What to work on →
The reply should contain only the lines from the start of the records through the line with "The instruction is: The", reproduced verbatim and without pictures.

Data to process Block Start

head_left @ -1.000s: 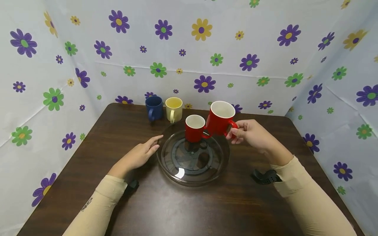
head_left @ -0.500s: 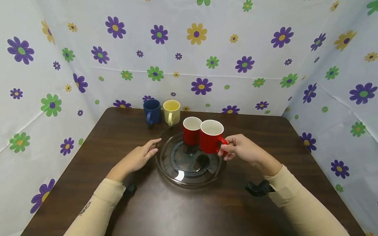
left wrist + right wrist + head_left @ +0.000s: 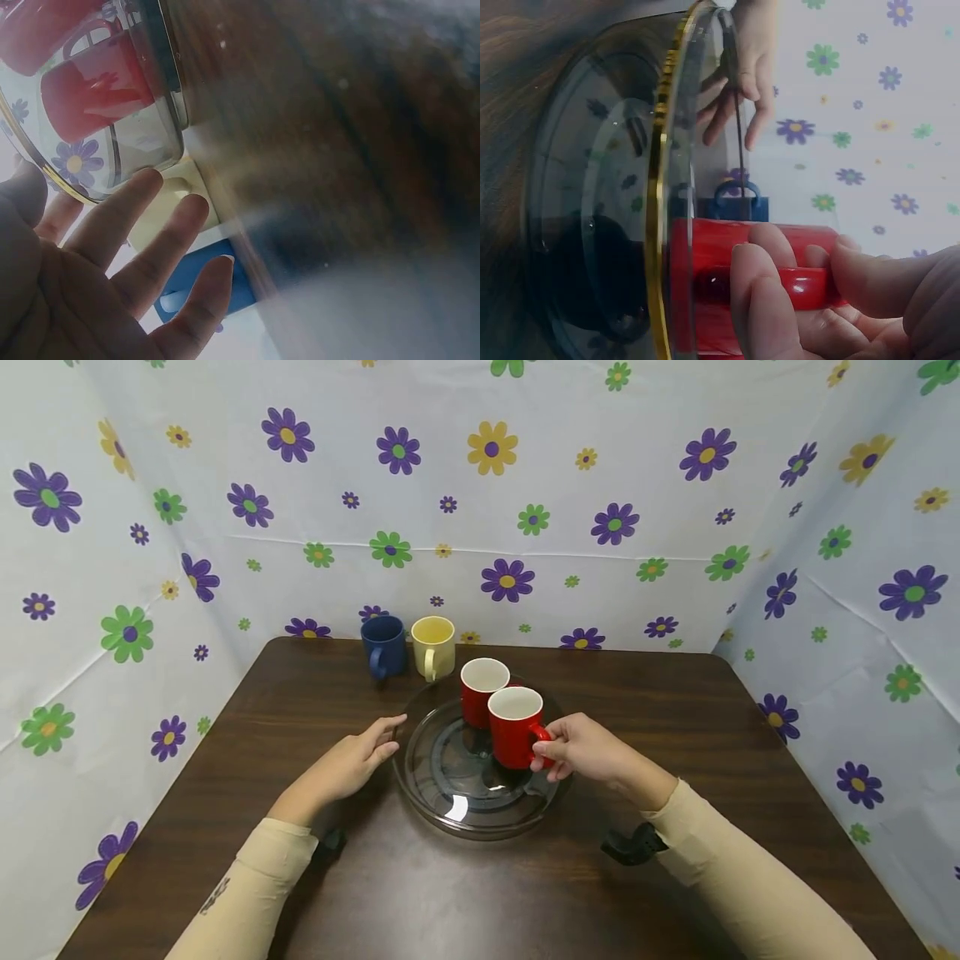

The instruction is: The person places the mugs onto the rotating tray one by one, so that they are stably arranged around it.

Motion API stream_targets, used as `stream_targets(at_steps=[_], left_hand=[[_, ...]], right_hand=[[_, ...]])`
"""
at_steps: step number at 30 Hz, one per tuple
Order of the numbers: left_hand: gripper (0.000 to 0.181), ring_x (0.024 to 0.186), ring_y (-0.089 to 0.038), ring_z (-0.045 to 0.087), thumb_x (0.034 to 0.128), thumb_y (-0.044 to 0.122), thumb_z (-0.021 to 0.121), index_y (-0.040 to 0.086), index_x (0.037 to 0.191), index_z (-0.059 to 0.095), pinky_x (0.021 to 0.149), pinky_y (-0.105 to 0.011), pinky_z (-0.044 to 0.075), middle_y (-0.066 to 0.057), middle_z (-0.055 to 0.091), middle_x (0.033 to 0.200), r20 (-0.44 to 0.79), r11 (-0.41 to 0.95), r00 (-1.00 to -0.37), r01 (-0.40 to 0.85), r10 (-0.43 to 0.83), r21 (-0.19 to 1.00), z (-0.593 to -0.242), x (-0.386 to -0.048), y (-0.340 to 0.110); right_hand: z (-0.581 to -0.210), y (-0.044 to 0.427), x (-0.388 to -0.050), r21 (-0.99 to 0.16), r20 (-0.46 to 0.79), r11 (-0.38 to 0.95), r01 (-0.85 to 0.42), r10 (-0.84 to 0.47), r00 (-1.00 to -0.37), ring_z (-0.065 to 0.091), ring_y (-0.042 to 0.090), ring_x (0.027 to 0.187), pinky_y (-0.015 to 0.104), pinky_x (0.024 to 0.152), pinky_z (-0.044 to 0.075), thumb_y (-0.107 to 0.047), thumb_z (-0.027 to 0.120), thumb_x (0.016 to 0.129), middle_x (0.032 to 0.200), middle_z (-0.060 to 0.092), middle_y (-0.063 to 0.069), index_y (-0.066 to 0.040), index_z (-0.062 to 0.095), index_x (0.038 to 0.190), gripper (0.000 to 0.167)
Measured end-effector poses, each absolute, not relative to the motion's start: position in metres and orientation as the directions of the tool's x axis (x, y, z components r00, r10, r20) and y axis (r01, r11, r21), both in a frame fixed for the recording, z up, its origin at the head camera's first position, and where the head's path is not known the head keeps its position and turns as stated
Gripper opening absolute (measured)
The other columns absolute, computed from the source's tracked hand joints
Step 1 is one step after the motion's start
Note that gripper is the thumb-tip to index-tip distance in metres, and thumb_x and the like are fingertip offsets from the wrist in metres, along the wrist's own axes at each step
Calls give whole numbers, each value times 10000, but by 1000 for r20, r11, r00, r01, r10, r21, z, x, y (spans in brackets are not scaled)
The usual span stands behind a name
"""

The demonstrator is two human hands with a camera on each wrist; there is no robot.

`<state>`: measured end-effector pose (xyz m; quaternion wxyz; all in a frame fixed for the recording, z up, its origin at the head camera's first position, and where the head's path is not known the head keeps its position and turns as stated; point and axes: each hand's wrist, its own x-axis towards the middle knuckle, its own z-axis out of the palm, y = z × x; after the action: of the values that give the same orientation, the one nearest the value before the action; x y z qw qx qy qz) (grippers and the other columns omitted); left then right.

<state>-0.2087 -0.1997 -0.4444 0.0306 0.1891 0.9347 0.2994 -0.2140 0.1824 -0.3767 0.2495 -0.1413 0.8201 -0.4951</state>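
My right hand (image 3: 581, 747) grips the handle of a red mug (image 3: 512, 735) with a white inside. The mug is upright over the right part of a smoky see-through round tray (image 3: 468, 828); whether its base touches the tray I cannot tell. Behind it, a second red mug (image 3: 474, 697) stands on the tray, partly hidden by the held one. At the tray's left rim is my left hand (image 3: 348, 764), its fingers loosely extended. In the left wrist view its fingers (image 3: 176, 236) are spread beside the tray wall. The right wrist view shows fingers (image 3: 754, 281) curled round the handle.
A blue mug (image 3: 384, 652) and a yellow mug (image 3: 437, 647) stand side by side behind the tray, near the back edge of the dark wooden table (image 3: 637, 693). White sheets with flower prints (image 3: 506, 580) rise behind and at both sides.
The right hand has brought the held red mug down and to the left, from above the tray's back right to over the tray. The left hand has stayed by the rim.
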Motion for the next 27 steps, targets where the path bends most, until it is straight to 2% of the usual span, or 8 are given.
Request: stream_targets(at_steps=[12, 20, 27], left_hand=[[481, 1248, -432, 582, 1087, 282, 496, 200, 1548, 389, 1032, -620, 433, -235, 565, 1418, 57, 746, -930, 327, 364, 580, -445, -207, -199], [476, 1214, -437, 604, 1078, 259, 521, 179, 1534, 411, 1008, -621, 449, -237, 592, 1384, 66, 754, -934, 325, 352, 571, -443, -204, -200], [474, 1208, -425, 613, 1078, 268, 520, 178, 1531, 412, 1004, -619, 453, -216, 610, 1371, 70, 754, -929, 336, 362, 564, -444, -206, -198]], right_hand=[[-382, 177, -215, -879, -307, 471, 72, -444, -842, 713, 337, 721, 414, 744, 613, -143, 648, 1004, 967, 730, 261, 42, 699, 976, 194], [-390, 169, -211, -897, -328, 425, 120, -459, -826, 729, 289, 737, 386, 763, 609, -112, 623, 1018, 1022, 725, 277, 105, 649, 1062, 223], [-401, 161, -210, -909, -335, 386, 157, -455, -825, 742, 316, 792, 465, 812, 592, -59, 614, 1011, 1061, 707, 309, 82, 540, 1039, 161]])
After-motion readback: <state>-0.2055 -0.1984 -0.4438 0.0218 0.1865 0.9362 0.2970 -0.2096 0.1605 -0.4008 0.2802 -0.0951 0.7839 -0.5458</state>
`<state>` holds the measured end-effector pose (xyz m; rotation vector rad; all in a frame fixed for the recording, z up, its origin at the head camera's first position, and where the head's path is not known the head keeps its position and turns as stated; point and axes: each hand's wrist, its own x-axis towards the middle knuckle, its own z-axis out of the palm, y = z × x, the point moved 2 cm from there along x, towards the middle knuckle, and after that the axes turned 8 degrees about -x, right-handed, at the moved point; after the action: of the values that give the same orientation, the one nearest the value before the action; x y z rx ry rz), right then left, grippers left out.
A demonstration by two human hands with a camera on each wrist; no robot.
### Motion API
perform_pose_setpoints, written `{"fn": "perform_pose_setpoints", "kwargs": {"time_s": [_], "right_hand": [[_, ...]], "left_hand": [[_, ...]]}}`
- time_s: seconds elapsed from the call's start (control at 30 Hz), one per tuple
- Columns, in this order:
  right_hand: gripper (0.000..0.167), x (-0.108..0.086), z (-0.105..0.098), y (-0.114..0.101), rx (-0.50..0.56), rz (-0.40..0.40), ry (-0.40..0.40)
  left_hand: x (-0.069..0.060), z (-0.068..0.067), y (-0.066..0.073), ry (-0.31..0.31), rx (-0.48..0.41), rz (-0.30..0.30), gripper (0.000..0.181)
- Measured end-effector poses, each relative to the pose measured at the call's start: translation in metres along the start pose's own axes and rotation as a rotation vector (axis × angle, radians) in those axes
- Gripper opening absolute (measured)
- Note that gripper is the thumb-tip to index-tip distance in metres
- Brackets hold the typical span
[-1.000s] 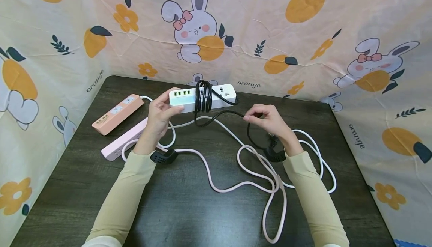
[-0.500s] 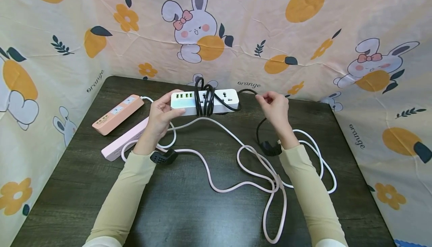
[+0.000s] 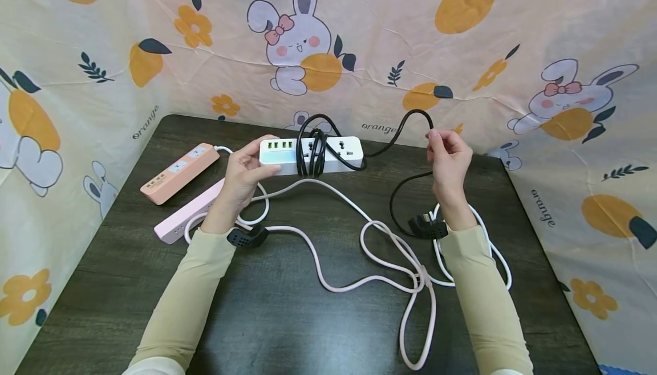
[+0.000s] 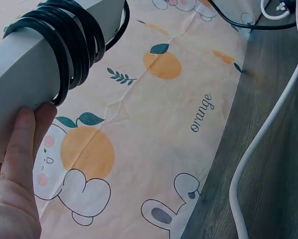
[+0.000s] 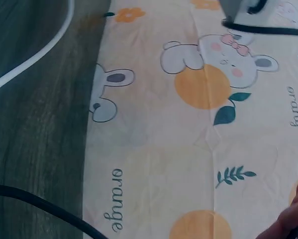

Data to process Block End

Answer →
head_left @ -1.000s: 
head_left @ -0.500s: 
left wrist + right wrist + head_left @ +0.000s: 

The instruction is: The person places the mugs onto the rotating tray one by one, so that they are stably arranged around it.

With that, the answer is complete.